El funcionario explicó que la mayoría de los casos corresponde a adolescentes que consumieron las sustancias de manera intencional, mientras que una proporción menor involucra a menores que tuvieron acceso accidental a drogas que se encontraban al alcance de personas adultas.
Detalló que aproximadamente 90 por ciento de los pacientes atendidos son adolescentes que consumieron alguna sustancia de manera voluntaria, mientras que el 10 por ciento restante corresponde a intoxicaciones accidentales.
Suárez Arredondo advirtió que una intoxicación grave puede provocar complicaciones que pongan en riesgo la vida, incluso cuando el personal médico dispone de los medicamentos y antídotos necesarios para atender este tipo de emergencias.
“Por más que tengamos todo a la mano, puede presentarse un desenlace fatal.
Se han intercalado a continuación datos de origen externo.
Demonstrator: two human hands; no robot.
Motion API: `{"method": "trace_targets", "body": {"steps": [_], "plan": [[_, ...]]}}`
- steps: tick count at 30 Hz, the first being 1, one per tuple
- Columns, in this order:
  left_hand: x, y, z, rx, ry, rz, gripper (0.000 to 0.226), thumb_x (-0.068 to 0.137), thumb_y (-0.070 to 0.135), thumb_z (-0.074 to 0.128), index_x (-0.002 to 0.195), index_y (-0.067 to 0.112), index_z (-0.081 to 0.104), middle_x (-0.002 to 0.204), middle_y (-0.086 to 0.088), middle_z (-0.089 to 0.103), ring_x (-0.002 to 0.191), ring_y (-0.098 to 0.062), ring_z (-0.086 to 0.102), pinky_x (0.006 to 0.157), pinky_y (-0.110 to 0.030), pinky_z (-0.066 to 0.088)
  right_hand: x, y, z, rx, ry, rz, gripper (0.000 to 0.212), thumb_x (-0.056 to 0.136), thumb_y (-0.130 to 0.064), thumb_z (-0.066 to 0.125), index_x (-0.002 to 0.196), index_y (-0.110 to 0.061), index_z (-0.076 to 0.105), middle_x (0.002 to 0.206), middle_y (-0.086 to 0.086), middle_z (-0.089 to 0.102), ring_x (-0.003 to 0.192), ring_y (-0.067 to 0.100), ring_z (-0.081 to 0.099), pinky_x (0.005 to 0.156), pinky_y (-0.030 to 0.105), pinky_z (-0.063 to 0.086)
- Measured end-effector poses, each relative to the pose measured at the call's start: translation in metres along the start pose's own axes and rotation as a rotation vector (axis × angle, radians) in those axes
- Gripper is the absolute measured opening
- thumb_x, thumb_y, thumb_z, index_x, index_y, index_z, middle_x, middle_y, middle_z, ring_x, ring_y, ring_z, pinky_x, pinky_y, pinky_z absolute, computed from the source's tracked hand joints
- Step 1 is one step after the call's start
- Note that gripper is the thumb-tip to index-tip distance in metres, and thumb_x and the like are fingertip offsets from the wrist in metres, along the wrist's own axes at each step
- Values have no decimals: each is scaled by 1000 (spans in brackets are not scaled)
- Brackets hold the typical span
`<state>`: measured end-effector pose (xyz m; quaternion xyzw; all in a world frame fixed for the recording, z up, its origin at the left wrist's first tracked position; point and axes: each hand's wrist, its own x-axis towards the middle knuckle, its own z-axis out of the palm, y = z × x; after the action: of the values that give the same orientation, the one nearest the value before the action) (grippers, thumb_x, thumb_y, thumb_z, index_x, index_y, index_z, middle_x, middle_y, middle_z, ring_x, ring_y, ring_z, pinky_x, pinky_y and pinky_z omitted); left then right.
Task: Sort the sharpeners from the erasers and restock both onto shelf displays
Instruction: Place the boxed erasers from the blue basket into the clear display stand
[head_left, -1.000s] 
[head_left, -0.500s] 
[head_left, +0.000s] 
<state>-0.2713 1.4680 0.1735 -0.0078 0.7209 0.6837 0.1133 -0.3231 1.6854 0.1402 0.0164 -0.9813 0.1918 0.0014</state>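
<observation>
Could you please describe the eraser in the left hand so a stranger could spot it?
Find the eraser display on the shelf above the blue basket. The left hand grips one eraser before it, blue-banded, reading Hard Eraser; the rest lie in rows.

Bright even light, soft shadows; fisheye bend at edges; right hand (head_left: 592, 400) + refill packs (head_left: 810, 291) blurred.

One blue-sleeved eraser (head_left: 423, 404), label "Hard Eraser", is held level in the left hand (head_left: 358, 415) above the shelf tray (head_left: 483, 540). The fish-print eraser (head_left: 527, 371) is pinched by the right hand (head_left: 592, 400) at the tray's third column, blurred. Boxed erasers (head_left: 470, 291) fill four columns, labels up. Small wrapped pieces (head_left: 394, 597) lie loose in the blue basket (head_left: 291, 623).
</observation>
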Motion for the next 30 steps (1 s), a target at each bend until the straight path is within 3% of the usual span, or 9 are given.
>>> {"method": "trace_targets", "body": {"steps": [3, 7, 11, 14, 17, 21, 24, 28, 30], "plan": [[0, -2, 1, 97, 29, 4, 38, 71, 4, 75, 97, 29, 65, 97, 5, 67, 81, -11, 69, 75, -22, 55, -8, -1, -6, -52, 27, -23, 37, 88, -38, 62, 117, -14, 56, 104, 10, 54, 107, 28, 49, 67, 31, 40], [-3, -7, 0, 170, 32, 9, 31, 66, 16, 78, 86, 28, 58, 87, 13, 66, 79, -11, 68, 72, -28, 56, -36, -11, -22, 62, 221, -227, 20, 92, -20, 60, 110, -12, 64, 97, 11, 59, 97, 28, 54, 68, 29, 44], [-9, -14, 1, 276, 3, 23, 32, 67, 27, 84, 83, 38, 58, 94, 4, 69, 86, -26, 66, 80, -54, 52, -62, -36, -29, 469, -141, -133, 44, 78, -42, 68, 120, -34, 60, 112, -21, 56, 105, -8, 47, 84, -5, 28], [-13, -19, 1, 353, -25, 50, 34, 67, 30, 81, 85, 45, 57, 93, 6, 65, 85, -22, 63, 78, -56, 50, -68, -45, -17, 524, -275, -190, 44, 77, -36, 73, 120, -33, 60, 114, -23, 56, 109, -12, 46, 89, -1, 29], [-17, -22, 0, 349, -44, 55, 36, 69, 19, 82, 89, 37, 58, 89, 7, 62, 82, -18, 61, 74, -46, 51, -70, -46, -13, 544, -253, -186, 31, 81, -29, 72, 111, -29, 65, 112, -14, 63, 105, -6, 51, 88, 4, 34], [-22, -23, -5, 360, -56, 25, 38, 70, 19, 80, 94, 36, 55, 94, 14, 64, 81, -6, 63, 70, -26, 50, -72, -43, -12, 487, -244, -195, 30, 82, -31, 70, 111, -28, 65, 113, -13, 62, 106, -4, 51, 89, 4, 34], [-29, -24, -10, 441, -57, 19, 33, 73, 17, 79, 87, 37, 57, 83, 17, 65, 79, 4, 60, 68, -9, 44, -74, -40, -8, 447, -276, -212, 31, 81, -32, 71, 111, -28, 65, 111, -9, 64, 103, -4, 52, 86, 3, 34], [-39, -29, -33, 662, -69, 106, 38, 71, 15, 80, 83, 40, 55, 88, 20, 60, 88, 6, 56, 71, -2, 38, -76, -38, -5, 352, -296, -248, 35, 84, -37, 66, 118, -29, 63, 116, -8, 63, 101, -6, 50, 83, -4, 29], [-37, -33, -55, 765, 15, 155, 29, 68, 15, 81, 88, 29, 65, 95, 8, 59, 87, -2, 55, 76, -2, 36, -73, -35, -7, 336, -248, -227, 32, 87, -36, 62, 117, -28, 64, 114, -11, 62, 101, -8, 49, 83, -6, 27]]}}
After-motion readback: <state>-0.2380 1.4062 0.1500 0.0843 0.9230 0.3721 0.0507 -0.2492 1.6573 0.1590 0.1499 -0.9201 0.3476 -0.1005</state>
Desafortunadamente, al día de hoy llevamos 11 casos reportados de ingesta de sustancias que ponen en peligro a los menores”, señaló.
Ante cada caso detectado, el Hospital Pediátrico da aviso a distintas instituciones para investigar las circunstancias en las que ocurrió la intoxicación y establecer las medidas de protección necesarias para el menor.
En estas acciones participan SIPINNA, la Procuraduría de Protección de Niñas, Niños y Adolescentes, el Ministerio Público, la Policía Municipal y la Agencia de Investigación, además del apoyo del CEPTCA.
El director explicó que la intervención busca analizar cada situación de manera integral y garantizar que los menores puedan regresar a un entorno seguro antes de recibir el alta médica.
Ante esta situación, llamó a madres, padres y tutores a reforzar la prevención dentro de los hogares, principalmente mediante el resguardo adecuado de medicamentos, drogas y cualquier otra sustancia que pueda representar un peligro para niños y adolescentes.
Asimismo, recomendó solicitar atención médica de manera inmediata ante cualquier sospecha de intoxicación, debido a que una intervención oportuna puede ser determinante para evitar complicaciones graves y proteger la vida de los menores.